Exercise aim =
I need every line from the start of the material below up to and including the line containing "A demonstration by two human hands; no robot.", restated exactly, with the pictures omitted.

---------------

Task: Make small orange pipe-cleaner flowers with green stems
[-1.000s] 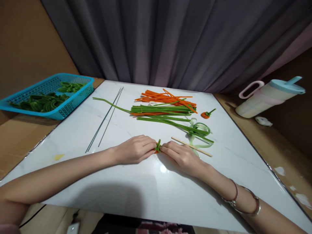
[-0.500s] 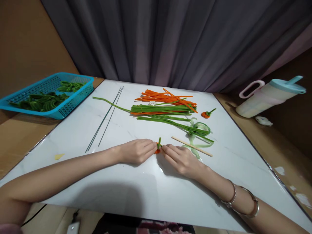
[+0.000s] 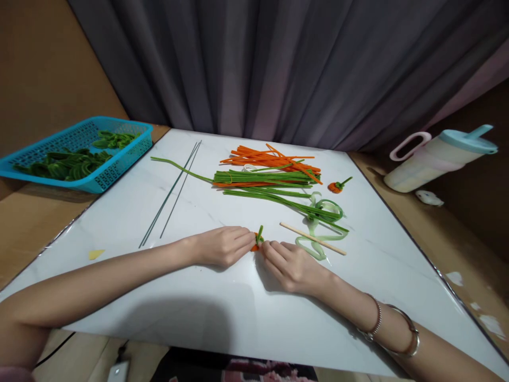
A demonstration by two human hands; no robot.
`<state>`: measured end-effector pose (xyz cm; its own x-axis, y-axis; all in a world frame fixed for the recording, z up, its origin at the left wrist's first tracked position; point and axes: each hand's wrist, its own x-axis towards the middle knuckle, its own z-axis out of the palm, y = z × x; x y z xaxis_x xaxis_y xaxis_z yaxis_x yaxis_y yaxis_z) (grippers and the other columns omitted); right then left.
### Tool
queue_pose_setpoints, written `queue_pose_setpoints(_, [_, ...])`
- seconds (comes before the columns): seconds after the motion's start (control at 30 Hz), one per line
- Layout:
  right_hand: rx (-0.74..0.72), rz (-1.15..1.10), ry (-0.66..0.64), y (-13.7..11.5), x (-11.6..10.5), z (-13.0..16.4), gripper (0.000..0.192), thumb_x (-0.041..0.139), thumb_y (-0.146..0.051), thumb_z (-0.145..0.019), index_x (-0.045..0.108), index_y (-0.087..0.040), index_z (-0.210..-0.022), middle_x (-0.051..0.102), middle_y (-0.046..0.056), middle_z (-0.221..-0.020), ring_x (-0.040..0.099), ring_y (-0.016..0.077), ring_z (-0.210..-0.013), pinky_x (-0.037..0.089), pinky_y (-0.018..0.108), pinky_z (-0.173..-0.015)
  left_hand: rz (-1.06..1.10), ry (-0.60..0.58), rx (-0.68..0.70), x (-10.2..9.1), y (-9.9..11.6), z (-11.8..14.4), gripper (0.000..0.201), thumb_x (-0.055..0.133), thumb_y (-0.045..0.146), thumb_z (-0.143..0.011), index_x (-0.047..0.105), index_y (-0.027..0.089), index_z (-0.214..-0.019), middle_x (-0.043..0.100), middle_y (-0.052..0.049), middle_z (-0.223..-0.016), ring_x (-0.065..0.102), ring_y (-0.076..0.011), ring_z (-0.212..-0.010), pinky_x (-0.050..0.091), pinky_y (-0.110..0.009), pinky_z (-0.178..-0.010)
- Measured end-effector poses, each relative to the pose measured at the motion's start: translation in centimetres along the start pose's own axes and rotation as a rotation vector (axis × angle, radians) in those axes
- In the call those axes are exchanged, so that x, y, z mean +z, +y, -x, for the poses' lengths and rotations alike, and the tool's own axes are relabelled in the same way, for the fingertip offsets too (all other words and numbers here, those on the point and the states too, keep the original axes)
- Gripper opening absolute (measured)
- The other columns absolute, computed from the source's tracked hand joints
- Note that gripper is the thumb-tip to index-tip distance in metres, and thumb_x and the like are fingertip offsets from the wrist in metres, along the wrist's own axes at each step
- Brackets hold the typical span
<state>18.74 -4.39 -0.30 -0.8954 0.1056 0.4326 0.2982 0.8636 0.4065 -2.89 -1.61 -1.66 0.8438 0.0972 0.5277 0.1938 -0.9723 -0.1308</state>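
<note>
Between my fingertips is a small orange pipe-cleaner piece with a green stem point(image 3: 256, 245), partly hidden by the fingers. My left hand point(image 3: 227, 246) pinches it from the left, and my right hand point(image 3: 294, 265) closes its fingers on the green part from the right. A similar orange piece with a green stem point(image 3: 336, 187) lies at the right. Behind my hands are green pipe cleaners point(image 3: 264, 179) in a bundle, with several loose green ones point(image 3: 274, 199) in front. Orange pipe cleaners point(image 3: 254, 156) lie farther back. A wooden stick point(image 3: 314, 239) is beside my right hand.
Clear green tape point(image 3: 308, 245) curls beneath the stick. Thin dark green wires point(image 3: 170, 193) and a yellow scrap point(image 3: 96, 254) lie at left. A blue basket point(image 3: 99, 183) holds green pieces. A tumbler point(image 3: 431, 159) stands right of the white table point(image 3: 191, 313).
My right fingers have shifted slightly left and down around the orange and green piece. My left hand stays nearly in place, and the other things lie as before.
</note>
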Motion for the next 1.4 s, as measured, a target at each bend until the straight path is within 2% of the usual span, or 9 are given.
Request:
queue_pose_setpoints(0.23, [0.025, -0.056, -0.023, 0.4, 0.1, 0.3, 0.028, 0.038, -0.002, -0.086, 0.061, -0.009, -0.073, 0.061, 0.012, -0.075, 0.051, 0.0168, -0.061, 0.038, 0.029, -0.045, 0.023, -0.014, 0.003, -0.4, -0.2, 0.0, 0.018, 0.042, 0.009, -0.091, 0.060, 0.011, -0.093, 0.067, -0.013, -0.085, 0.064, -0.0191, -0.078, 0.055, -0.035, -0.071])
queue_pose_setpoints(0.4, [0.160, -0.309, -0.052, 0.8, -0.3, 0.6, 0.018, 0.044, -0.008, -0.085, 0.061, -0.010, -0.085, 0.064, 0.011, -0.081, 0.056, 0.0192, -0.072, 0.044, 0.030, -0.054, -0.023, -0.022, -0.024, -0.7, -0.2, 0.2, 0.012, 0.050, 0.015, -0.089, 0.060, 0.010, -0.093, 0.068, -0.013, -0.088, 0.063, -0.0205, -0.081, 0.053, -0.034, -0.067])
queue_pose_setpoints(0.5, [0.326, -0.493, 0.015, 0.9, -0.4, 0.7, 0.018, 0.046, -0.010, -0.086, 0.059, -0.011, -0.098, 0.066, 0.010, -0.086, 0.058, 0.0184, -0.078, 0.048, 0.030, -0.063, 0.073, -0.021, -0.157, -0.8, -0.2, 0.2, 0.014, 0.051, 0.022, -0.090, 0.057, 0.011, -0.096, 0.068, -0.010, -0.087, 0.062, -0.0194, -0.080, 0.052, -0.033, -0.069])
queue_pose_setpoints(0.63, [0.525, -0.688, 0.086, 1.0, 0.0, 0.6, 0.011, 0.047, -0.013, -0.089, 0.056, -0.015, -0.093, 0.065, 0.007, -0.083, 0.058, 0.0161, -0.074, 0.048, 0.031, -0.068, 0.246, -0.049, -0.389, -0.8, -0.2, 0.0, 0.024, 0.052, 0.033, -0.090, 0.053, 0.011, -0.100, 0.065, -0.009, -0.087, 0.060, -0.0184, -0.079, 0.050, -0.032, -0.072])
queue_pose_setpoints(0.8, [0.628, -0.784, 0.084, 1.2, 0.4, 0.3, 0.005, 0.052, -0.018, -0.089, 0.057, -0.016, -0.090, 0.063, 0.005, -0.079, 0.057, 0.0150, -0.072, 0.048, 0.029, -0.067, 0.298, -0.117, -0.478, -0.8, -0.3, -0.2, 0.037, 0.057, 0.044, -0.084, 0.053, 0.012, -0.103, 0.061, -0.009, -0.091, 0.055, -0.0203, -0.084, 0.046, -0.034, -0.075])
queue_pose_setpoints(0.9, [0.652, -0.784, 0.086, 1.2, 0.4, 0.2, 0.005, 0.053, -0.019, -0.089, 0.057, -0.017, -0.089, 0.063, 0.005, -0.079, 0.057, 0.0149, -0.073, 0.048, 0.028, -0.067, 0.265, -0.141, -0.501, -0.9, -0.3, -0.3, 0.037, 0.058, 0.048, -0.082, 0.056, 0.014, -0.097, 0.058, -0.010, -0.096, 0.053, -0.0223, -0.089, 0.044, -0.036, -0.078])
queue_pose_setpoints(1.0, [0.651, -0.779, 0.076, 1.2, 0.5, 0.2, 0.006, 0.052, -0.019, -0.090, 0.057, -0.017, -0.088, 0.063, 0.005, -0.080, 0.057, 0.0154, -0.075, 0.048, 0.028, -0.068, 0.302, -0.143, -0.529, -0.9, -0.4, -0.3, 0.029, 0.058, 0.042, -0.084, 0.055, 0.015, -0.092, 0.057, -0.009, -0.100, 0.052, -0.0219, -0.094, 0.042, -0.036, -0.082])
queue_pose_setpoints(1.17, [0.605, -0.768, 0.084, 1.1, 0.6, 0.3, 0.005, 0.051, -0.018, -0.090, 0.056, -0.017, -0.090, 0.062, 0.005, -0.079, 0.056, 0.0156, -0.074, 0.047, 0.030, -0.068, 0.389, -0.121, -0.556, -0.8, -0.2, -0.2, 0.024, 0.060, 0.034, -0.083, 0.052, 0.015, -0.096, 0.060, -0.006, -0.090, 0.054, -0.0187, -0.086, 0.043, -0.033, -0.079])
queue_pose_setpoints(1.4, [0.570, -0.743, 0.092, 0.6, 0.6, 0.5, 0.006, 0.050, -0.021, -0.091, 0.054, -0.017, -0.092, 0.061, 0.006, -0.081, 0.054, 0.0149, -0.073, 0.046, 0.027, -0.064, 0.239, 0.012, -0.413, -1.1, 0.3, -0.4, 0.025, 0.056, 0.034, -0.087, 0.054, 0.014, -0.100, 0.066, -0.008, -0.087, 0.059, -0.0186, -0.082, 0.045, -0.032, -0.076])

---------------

Answer section =
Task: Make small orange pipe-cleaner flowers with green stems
[-1.000s] 
[-0.500s] 
[+0.000s] 
A demonstration by two human hands; no robot.

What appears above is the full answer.